Tuesday, 16 October 2012

Load Testing with Gatling

Recently, I've been working with an organization that had a huge increase in traffic due to mobile phones, and needed to determine how its legacy application would handle the millions of users flooding into its servers. They were accustomed to using JMeter, as it's a full-featured mature Java application for load testing and also useful for functional testing.

However, it turns out that when the numbers get really big, you have to figure out how to deal with the load of JMeter itself! You end up distributing the JMeter application across several servers. Surely this shouldn't be necessary? Also, because it's so UI-oriented, the "scripts" you use for testing are big clunky XML files. You might prefer writing them in a modern programming language, giving you the option to integrate them into a general network management system.

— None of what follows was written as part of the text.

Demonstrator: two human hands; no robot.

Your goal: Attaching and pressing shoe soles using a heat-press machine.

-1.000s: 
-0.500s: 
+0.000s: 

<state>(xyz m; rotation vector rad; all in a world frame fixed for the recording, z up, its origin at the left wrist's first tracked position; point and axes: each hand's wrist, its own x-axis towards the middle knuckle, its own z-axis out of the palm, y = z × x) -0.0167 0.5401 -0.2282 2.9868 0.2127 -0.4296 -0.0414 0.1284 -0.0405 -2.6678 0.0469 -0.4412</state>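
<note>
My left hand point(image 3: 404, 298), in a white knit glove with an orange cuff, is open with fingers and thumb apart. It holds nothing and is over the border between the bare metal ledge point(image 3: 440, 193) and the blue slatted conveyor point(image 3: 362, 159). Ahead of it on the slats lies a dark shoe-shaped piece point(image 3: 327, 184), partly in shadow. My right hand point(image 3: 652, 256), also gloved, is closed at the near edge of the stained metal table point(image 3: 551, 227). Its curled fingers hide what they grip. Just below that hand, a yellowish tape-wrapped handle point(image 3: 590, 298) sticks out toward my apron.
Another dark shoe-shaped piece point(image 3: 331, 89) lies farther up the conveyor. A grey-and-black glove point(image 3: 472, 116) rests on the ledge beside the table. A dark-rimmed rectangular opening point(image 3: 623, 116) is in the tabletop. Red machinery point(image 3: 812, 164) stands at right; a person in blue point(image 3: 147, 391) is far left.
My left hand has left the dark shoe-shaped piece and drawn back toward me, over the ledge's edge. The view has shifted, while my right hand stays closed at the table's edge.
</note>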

 Enter Gatling. This tool is based on the modern Akka framework, so it has much less overhead than JMeter. In fact, I was able to run it on a single machine all the time. Furthermore, since the scripts you write are in Scala, you can make it as easy or complex as the needs of the organization warrant. A simple script (or "simulation") looks like this: 

val myScenario = scenario("My Sequence Of Actions")
  .exec(http("Confirm Newspaper Subscription")
  .get("/myapp/hasSubscription?userId=" + "${userId}")
  .check(regex("""<response status='ok' """).exists))

Run gatling.sh, and choose the script you want to run. After it finishes Gatling gives you a HTML page filled with graphs. Here is an example. This graph is actually showing a problem with the application under the test. The bumps in the red line mean that connections are being dropped from time to time.

In summary, Gatling is not as fancy as JMeter yet, but I think this is the future of load testing.